• _What to do_: Every line holding the string "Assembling" should be copied out of the listing.

• _Information shown_:

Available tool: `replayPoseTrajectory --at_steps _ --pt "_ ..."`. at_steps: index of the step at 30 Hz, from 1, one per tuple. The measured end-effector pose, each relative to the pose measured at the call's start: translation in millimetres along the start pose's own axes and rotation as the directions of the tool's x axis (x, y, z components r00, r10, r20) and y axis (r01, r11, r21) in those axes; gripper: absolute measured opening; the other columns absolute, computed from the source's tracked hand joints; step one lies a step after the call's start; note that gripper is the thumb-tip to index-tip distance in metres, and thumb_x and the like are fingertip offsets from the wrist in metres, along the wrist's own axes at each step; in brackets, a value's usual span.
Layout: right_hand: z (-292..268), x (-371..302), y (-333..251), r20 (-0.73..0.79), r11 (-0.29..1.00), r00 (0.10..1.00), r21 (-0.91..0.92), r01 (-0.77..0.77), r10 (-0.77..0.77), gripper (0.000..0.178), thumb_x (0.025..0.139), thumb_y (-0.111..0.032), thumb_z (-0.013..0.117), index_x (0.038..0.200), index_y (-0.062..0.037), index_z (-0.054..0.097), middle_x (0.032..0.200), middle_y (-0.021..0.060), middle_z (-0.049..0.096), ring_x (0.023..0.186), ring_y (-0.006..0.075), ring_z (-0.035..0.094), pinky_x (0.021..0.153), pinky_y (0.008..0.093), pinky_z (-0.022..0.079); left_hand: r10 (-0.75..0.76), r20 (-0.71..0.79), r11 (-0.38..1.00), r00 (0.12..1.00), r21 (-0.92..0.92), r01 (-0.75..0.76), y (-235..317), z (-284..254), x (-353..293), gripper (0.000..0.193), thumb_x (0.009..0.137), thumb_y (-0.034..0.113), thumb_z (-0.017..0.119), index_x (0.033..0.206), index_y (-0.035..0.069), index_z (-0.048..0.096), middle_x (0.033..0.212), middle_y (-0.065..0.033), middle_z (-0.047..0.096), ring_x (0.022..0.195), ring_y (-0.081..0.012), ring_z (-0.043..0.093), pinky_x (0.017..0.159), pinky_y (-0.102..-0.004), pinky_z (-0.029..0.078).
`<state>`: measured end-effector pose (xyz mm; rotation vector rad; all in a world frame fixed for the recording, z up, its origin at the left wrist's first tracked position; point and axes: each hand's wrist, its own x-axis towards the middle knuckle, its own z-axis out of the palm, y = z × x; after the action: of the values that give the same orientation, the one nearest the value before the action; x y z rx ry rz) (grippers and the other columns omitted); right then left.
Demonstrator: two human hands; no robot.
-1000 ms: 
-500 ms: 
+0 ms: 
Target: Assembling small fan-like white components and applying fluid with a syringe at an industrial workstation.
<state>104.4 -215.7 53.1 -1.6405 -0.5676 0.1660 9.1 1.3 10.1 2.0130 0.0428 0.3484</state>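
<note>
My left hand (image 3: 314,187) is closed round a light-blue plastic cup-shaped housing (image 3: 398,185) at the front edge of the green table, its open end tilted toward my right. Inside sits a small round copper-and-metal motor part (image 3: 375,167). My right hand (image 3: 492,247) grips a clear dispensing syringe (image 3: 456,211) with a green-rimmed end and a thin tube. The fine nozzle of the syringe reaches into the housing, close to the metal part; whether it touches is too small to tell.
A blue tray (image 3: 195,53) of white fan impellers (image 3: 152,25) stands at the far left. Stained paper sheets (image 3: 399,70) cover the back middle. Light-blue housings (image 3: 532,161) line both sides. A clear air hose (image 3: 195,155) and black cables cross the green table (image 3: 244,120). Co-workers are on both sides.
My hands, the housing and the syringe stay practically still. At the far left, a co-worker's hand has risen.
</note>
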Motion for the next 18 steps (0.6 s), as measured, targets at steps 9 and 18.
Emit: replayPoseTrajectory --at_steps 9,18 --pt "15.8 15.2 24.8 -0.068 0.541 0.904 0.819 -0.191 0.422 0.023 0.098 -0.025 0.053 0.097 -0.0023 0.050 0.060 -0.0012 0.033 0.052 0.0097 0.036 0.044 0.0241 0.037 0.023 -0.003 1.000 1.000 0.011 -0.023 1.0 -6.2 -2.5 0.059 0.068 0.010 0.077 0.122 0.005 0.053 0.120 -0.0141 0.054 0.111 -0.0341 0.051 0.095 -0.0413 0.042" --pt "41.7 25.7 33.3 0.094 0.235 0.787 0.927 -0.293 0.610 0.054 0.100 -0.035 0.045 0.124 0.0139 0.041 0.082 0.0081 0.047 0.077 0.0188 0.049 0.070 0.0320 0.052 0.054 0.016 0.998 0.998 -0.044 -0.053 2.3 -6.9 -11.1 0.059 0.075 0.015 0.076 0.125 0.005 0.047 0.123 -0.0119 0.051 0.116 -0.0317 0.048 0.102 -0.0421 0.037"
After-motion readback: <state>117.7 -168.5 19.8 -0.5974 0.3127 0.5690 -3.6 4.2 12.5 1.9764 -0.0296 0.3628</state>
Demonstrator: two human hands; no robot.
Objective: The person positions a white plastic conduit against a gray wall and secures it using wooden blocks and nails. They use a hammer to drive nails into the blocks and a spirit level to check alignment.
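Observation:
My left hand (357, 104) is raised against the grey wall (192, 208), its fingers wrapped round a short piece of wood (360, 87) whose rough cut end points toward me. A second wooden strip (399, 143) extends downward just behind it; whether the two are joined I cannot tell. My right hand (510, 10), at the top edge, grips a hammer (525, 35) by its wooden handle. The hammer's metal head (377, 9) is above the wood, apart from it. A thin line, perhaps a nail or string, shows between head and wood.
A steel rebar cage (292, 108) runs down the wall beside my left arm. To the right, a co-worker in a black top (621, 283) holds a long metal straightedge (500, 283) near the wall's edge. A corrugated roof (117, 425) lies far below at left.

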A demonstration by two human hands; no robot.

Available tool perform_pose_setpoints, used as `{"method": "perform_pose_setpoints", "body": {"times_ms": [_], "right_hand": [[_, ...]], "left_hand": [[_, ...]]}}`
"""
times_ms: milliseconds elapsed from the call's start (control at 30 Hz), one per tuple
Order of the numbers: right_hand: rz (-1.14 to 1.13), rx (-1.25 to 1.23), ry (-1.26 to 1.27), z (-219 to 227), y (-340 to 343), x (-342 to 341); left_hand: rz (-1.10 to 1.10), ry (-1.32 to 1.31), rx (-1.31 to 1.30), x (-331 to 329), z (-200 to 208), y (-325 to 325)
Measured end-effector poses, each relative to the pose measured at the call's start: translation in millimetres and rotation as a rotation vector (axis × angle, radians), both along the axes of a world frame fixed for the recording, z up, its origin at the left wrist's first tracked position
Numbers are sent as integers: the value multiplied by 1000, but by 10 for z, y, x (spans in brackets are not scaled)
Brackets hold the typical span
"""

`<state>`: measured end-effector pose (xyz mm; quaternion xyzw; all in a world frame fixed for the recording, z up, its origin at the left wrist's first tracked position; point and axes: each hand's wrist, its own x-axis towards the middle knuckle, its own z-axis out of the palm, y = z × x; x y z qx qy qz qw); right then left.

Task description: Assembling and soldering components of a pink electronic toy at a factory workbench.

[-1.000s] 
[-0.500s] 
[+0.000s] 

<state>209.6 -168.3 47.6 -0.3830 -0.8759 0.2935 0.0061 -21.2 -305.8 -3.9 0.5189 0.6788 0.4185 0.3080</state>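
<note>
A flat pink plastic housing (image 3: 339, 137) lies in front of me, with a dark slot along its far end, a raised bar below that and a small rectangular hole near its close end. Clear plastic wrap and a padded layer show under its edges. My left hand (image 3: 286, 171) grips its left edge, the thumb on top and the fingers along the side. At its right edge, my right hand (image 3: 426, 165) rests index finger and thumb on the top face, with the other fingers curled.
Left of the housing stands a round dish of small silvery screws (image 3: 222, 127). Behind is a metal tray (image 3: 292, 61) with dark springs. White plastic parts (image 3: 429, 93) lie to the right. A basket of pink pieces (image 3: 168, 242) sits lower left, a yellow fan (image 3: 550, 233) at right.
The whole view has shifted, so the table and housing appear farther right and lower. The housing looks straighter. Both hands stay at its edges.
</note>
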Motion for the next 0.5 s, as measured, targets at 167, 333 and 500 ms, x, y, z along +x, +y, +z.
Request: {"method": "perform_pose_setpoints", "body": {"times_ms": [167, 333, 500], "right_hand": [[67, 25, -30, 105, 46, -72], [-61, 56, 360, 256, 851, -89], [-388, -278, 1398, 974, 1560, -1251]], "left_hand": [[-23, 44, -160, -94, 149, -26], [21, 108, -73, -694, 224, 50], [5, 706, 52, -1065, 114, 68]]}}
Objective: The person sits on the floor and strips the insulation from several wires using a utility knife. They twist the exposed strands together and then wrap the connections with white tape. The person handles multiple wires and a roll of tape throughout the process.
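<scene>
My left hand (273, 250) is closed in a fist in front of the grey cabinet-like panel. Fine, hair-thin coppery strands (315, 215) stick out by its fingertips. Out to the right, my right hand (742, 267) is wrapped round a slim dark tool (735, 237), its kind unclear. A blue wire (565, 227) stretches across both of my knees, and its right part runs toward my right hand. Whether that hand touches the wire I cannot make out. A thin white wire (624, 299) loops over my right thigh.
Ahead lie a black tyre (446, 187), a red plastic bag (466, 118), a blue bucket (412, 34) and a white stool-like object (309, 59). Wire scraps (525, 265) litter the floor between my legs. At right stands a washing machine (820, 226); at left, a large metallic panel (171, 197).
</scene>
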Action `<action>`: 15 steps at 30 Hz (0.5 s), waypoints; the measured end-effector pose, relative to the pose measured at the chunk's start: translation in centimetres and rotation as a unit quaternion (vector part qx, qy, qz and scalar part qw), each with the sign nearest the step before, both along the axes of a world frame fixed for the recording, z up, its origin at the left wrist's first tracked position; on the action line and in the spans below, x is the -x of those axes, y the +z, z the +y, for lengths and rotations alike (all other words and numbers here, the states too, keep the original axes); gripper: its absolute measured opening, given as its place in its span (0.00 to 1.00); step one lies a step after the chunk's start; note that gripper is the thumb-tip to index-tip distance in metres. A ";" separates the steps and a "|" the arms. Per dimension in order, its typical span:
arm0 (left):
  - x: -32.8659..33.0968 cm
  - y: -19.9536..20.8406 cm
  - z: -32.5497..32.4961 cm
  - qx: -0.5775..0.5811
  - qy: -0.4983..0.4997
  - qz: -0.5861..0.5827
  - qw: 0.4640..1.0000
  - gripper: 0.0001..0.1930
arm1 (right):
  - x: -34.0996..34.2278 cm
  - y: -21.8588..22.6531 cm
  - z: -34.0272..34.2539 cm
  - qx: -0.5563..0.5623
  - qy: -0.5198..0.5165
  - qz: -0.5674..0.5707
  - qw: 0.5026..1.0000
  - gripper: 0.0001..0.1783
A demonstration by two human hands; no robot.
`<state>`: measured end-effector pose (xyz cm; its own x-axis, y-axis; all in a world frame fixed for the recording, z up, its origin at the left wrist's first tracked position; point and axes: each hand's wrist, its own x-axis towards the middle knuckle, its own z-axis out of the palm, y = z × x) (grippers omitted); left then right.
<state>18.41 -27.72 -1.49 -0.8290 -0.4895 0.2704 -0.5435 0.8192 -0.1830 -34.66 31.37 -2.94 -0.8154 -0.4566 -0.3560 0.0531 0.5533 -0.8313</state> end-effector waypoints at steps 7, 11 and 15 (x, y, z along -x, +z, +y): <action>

• _Task answer_:
Target: Assembling small fan-like white components and applying fluid with a syringe at an industrial workstation.
Task description: Assembling and soldering components of a pink electronic toy at a factory workbench.

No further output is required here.